Conflicts of Interest Color, Undermine, and Invalidate FERC Pipeline Decisionmaking

(Download printable copy of “People’s Dossier of FERC Abuses: Staff Conflicts of Interest with attachments” here)

There Exists an Employee Revolving Door Between FERC and the Fracking Industry

The revolving door between FERC employees and industry includes agency staff up to the Commissioner level. This revolving door shapes how FERC employees view issues generally, affects the overall mindset of the agency, and creates bias. In 2014, according to press reports there were over forty instances of FERC employees, including its Commissioners, seeking multiple opportunities with grid operators, law firms and utilities that the agency regulates. (Attch 6)

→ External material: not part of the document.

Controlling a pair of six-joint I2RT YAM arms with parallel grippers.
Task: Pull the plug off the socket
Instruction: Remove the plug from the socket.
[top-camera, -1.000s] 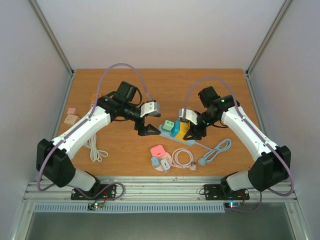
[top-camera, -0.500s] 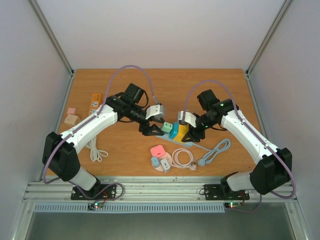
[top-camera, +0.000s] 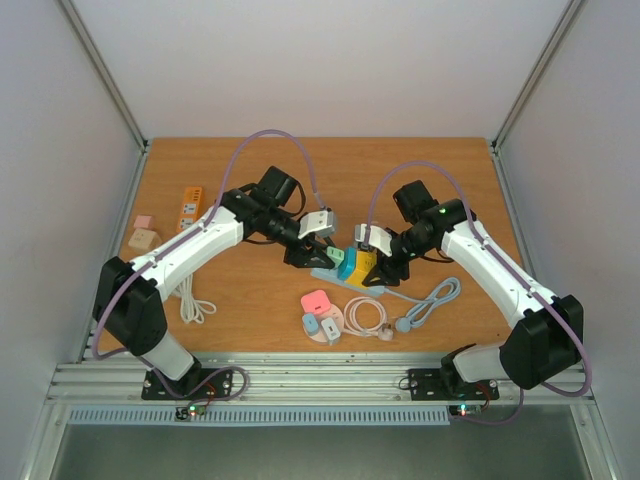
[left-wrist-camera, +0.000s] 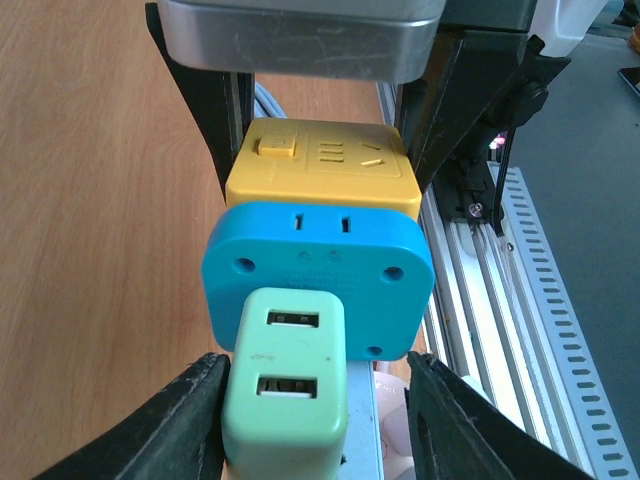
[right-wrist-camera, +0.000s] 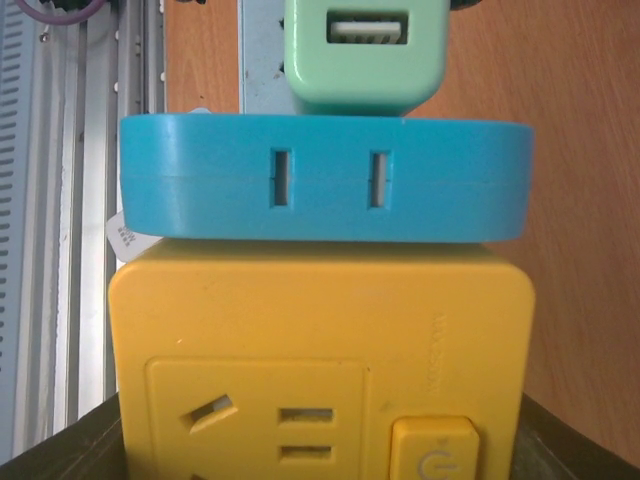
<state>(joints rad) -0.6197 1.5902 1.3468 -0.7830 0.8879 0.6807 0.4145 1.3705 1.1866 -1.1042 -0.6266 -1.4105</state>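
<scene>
Near the middle of the wooden table (top-camera: 450, 180), a pale blue-grey power strip (top-camera: 322, 273) is seen lying flat, angled across the boards. Three things are plugged into it in a row.

- A mint-green USB charger plug (left-wrist-camera: 285, 385) is seated upright at the strip's left end and has not been pulled out.
- A flat blue rounded adapter (left-wrist-camera: 318, 270) is noted just beside it.
- A yellow cube-shaped socket block (left-wrist-camera: 320, 165) follows, close against the blue adapter.

The left arm's fingers (left-wrist-camera: 190, 425) are set astride the mint-green plug and are partly open. One finger is at the plug's side, and a clear gap is seen between the plug and the other finger. No hold on it is shown.

The right arm's fingers (right-wrist-camera: 585, 455) are closed against both sides of the yellow block, which is held between them. The same black fingers are seen flanking the block in the left wrist view.

Other items recorded:
- A pink rounded charger (top-camera: 317, 300) and two small pale-blue chargers (top-camera: 320, 325) lie near the front edge.
- A coiled pink cable (top-camera: 367, 317) lies just beside them.
- A looped grey-blue cable (top-camera: 432, 300) lies to the right of the strip.
- An orange power strip (top-camera: 189, 204) lies well apart at the far left.
- A small pink block (top-camera: 142, 220) and a beige block (top-camera: 143, 238) are noted there too.
- A bundled white cord (top-camera: 192, 300) lies under the left arm.
</scene>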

Current FERC employees are able to begin negotiations with the industry for employment while still on the FERC payroll. This clearly enhances the incentive to engage in favorable agency decision-making biased towards the industry and against the public as employees try to advance their chances of securing a more lucrative and powerful position. Examples of conflict arising from this scenario include:

  • Former FERC Commissioner Philip Moeller left his post at FERC to work in Washington D.C. as the Senior Vice President of Edison Electric Institute, one of the top lobbying firms for electric utilities, (Attch 7) and as the Non-Executive Director of Liquefied Natural Gas Limited. (Attch 8)
  • Larry Gasteiger, former chief of staff at FERC, left the agency to work as the chief of federal regulatory policy at Public Service Enterprise Group, a major New Jersey utility company. (Attch 5)
  • Pat Wood, a former FERC Chairman, became chairman of the board at Dynegy, a natural gas and coal power generating firm. (Attch 15)
  • Michael Yuffee, a former attorney-advisor in FERC’s Office of Administrative Law Judges, left the Agency for the law firm representing developers of the Dakota Access oil pipeline, Norton Rose Fulbright LLP. (Attch 4)
  • Mason Emnett, deputy director of FERC’s Office of Energy Policy and Innovation, “left the agency after almost eight years … to take a position as a senior attorney for NextEra Energy Inc.” (Attch 6)

The increased access resulting from the revolving door benefits the industry within the halls of FERC – the only question is what form, and to what degree, this bias manifests itself.

Several documents demonstrate the ease with which former FERC Commissioners, former attorneys, the former Director of Pipeline Certificates, and other former employees arrange meetings with and otherwise access current FERC Commissioners and employees. For example, Former Commissioner Suedeen Kelly frequently and colloquially communicates with current FERC Commissioners on behalf of her client, Spectra Energy (Attch 13), and former Deputy Director of the Office of Energy Projects and former Director of Pipeline Certificates Berne Mosley does the same regarding the Atlantic Coast Pipeline Project. (Attch 12)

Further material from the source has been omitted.